In our case, we do have two Kafka topics A and B, that need to be joined. The join should always include all elements from topic A, as well as all new elements from topic B. There's 2 possibilities to achieve this: always create a new consumer and start consumption of topic A from beginning, or keep all elements from topic A within a state, once consumed. Right now, the technological approach is going via joining two DataStreams, which quickly shows us its limits for this use case, as there is no possibility to join streams without a window (fair enough). Elements from topic A are eventually lost, if the window moves on and I got the feeling regularly resetting the consumer would bypass the elaborate logic introduced by Flink.

The other approach I am looking towards right now, would be to use the Table API, it sounds like it's the best fit for this job and actually keeps all the elements in its state for an indefinite amount of time.

However my question: Before going into depths of the Table API, only to notice there is a more elegant way, I'd like to identify, if this is the optimal solution for this matter or if there's an even better fitting Flink concept I am not aware of?
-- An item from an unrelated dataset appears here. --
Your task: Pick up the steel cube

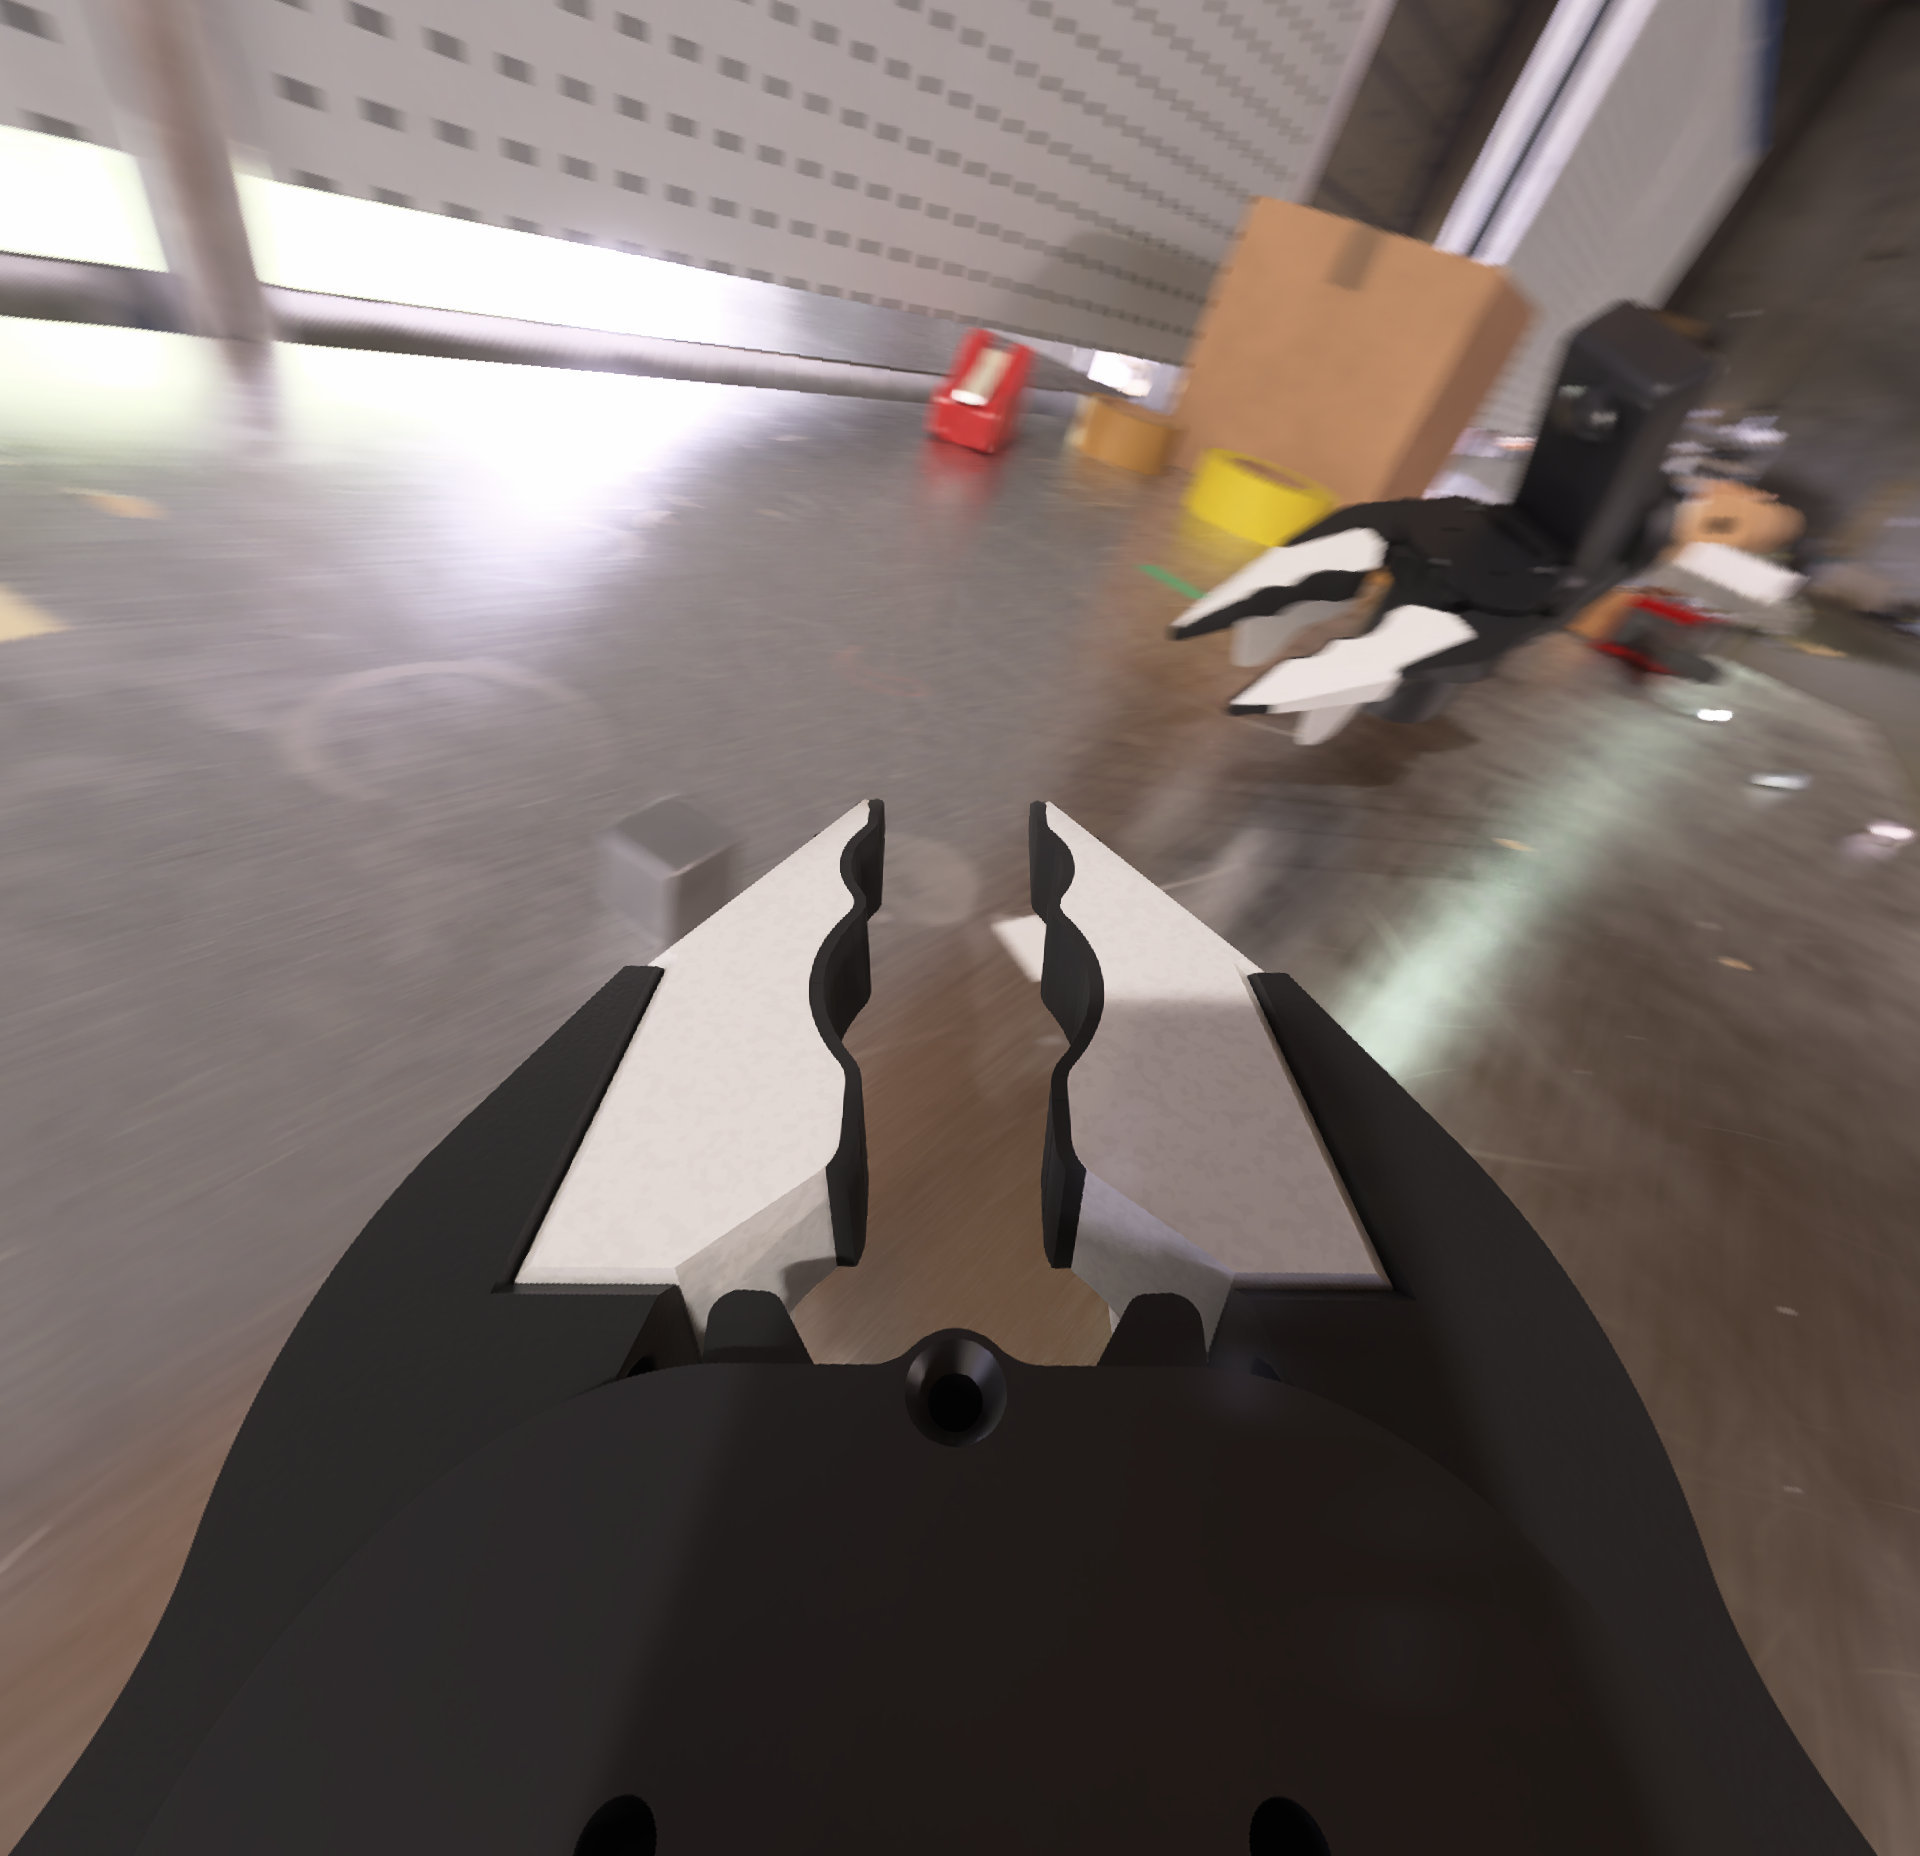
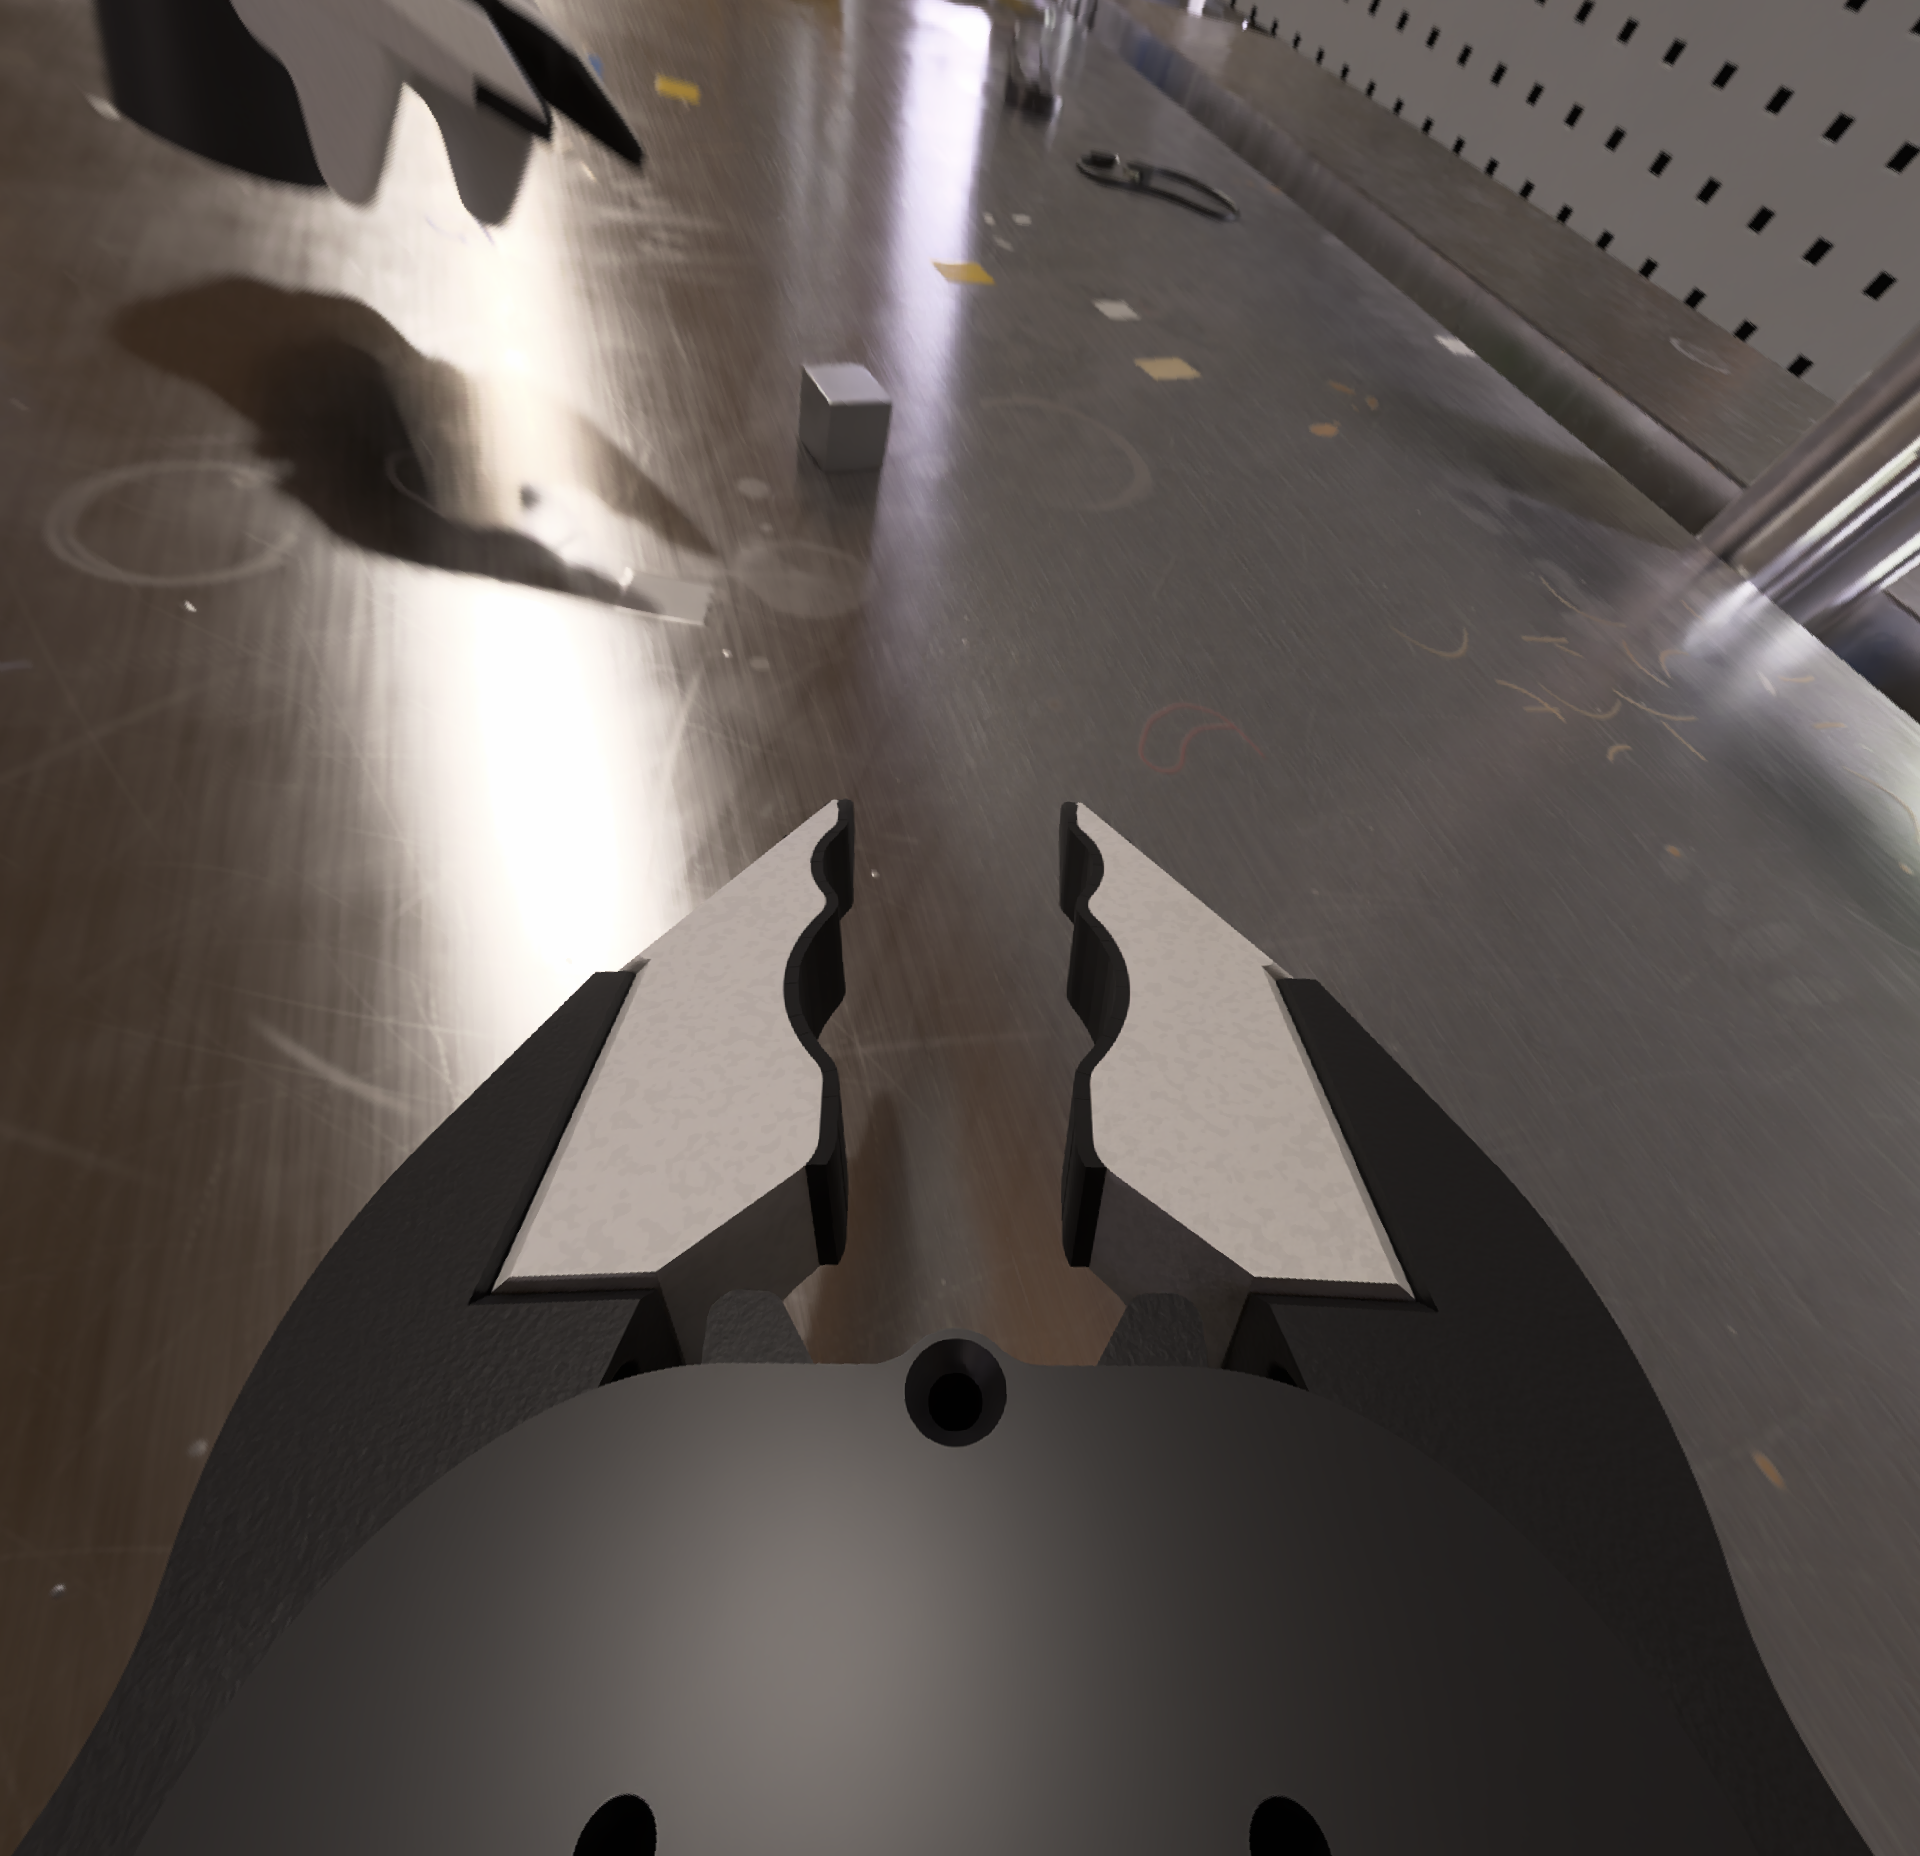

Edit: I forgot to mention: We do not make use of POJOs, but rather keep it generic, which means that the incoming data is identified as Tuple2<K,V>, where K,V are each an instance of GenericRecord. The corresponding schema for Serialization/Deserialization is obtained from the Schema Registry on runtime. I don't know, to which extent the SQL constructs can be a bottleneck in this situation. Additionally, this remark from the documentation Both tables must have distinct field names makes me doubt a little bit, as we do have the same field names, which we will have to handle somehow, without having huge workarounds.

1

1 Answers

1
votes

If A is truly static, then it will be less expensive if you can somehow fully ingest A, either into Flink state or into memory, and then stream B past A -- thereby producing the join results without having to store B.

There are at least a couple of ways to accomplish this with Flink. One is described in this answer, and the other involves using the State Processor API.

With this second approach you would hold A in key-partitioned Flink state. By using the State Processor API you can bootstrap a savepoint that contains the state you want, so that by starting your job from this savepoint, A is already fully loaded and immediately available.

There's a simple example of bootstrapping keyed state in this gist. Once you have created the savepoint, then you need to implement a streaming job that uses it to compute the join -- which can be done with a RichFlatMapFunction.

The other alternative for implementing joins without using the Table API is to simply roll your own with a RichCoFlatMapFunction or a KeyedCoProcessFunction. You will find examples of this in the Flink training. None of those examples really match your requirements, but they give the general flavor. I don't see any advantage to this, however -- if you are going to do a fully dynamic/dynamic join, might as well use the Table API.